Impacts sur la santé
Comme vu dans l’introduction, l’assainissement de l’eau fut une étape obligatoire dans l’éradication des maladies, au même titre que la cuisson des aliments. Cependant, comme de récentes études tendent à montrer que la cuisson de la viande à haute température n’a pas que des effets bénéfiques et pourrait même être responsable de l’apparition de cancer , dans cette continuité, des études commencent à mettre en évidence un lien entre la chloration de l’eau, l’apparition de cancer de la vessie et l’apparition de malformation congénitale[NIEUWENHUIJSEN, Mark J.,2008…].

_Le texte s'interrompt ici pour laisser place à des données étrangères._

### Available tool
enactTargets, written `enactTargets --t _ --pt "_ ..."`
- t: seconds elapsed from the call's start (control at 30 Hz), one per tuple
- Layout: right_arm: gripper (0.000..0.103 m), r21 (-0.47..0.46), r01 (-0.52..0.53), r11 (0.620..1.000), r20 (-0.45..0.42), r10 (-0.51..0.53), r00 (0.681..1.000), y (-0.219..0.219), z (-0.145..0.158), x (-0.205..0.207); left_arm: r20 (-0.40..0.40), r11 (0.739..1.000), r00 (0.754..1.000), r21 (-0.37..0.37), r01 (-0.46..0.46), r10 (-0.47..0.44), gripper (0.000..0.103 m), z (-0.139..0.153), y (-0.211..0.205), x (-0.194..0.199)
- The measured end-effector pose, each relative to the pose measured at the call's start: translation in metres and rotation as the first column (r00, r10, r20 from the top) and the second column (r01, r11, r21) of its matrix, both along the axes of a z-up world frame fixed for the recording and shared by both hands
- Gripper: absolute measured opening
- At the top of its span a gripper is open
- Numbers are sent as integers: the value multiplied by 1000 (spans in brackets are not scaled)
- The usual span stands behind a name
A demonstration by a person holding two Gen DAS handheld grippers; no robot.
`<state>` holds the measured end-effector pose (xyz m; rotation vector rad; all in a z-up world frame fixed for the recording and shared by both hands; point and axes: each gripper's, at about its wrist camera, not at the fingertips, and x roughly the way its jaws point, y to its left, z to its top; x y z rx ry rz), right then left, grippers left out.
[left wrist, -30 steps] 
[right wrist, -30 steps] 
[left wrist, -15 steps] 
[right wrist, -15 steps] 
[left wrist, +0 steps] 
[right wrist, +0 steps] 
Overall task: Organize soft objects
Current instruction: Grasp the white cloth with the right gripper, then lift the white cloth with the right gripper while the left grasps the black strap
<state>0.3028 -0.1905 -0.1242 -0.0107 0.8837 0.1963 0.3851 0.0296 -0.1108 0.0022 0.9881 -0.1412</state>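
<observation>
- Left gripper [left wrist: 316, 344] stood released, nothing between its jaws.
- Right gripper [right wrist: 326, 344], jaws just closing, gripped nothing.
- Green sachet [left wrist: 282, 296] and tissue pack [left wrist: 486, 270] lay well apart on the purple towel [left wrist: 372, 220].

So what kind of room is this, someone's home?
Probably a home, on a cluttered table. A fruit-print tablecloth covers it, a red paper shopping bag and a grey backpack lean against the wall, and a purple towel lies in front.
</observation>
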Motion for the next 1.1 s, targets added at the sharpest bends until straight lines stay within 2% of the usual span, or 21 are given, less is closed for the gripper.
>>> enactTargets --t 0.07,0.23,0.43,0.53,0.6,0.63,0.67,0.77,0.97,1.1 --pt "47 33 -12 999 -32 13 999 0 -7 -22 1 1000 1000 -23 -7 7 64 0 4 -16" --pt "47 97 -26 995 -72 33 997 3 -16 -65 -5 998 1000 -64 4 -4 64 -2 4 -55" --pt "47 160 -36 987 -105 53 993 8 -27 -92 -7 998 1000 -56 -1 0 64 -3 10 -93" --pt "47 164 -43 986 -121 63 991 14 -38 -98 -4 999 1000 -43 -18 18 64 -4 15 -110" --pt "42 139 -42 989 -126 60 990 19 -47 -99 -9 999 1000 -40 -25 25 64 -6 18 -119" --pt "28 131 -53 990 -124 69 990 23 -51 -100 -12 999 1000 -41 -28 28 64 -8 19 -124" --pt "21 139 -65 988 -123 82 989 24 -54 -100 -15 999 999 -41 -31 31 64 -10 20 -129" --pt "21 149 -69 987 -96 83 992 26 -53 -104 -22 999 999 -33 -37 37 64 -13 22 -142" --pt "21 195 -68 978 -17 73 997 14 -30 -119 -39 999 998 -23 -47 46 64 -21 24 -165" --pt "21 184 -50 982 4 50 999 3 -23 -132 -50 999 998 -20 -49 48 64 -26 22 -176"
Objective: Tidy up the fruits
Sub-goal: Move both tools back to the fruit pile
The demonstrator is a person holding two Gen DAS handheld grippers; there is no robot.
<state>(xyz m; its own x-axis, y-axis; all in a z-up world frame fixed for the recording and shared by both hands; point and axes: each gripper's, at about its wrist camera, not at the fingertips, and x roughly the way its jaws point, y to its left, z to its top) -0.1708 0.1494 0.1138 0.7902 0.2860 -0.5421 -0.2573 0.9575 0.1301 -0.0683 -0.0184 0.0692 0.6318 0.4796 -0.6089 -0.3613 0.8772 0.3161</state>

En effet, lors de la désinfection de l’eau potable des sous-produits sont créés non intentionnellement lorsque le désinfectant dans notre cas, le chlore rentre en contact avec de la matière organique ou des contaminants. Les trihalogénométhanes et les acides haloacétiques en font partie. Ce sont ces deux derniers qui sont particulièrement pointés du doigt concernant leurs dangerosités pour la santé. En effet, Le Centre international de Recherche sur le Cancer, l’agence spécialisée dans le cancer de l’Organisation Mondiale de la Santé classe ces sous-produits comme des cancérigènes possibles[IARC,…]. En effet, plusieurs études démontrent que le chlore et ses sous-produits jouent un rôle dans l’altération de l’intégrité de cellules transgéniques bactériennes, de mammifères et de cellules humaines[NIEUWENHUIJSEN, Mark J.,2009,The epidemiology…], une étude a observé que le ratio entre des hommes développant un cancer de la vessie et ayant été exposé à des taux de trihalogénométhanes supérieurs à 50 μg/l était significativement supérieur à ceux exposés à des taux inférieurs ou égaux à 5 μg/l. Il a aussi été observé une tendance linéaire significative entre les risques de cancer et l’exposition aux trihalogénométhanes. En effet, on observe une augmentation significative des risques pour des niveaux d’exposition supérieurs à 25 μg/l et avec plus de 30 ans d’exposition à l’eau chlorée, cependant le risque serait plus déterminé par les niveaux d’exposition que par leur durée[Costet N,2011,…]. Aussi, en France, 737 cas de cancer de la vessie et 5711 en Europe seraient attribués aux trihalogénométhanes en 2016.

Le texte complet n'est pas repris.